Fighting the clock as the transfer of duties to, presumably, Paul Ryan from the current U.S. House Speaker John Boehner loomed, Congressional leaders rushed on Wednesday, to complete a two-year deal on the budget which would also extend the federal debt ceiling but only until early next year.
$45 Billion Cost
Both Democratic and Republican leaders finally voted on the new budget which was approved in a 64-36 decision although the result has managed to enrage both sides of the house as it includes various last minute additions including reduced benefits for disabled veterans. However, despite the fallout that will no doubt go on for the next two years, it does symbolize an important, if more than likely very temporary breakthrough after several years of unrelenting gridlock in Congress.
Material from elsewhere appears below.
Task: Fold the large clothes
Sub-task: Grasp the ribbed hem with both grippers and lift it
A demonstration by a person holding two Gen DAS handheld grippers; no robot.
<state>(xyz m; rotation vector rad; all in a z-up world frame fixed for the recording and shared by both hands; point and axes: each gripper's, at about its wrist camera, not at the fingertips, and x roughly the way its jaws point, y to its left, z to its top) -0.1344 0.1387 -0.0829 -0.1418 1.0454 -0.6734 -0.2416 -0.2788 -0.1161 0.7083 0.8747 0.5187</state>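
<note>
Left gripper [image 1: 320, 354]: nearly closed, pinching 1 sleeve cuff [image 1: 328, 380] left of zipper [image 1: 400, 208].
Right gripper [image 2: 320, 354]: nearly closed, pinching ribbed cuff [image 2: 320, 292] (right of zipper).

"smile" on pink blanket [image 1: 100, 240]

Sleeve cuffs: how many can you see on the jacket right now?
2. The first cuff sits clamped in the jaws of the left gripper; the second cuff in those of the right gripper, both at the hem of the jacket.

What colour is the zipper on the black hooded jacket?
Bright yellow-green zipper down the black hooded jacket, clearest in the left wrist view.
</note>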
As a result of last minute compromises, $45 billion that was originally going to be cut from both the Pentagons and other domestic agencies budgets was reinstated.
A Glimmer of Hope
Despite the internal conflict, one benefit did result as during the negotiations as the U.S. Export-Import bank came one step closer to possible revival after its current dormancy. On Monday, Democrats and Republicans approved a move to force a vote to attempt to renew its charter. The bank, which plays an essential role in providing foreign buyers with financing to purchase U.S. produced goods and services, has had its services restricted for the last four months, causing several companies to move jobs overseas as they lost valuable export deals.
Voting came back with 246-177 in favor of a “discharge petition,” a rarely successful move that last worked in 2002. This time it was passed in order to force a vote on the passage of the bill which would renew EXIM’s charter until September 30, 2019, with some amendments to its governance. Given the current mood in Congress however, only time will tell if it actually gets its charter fully renewed.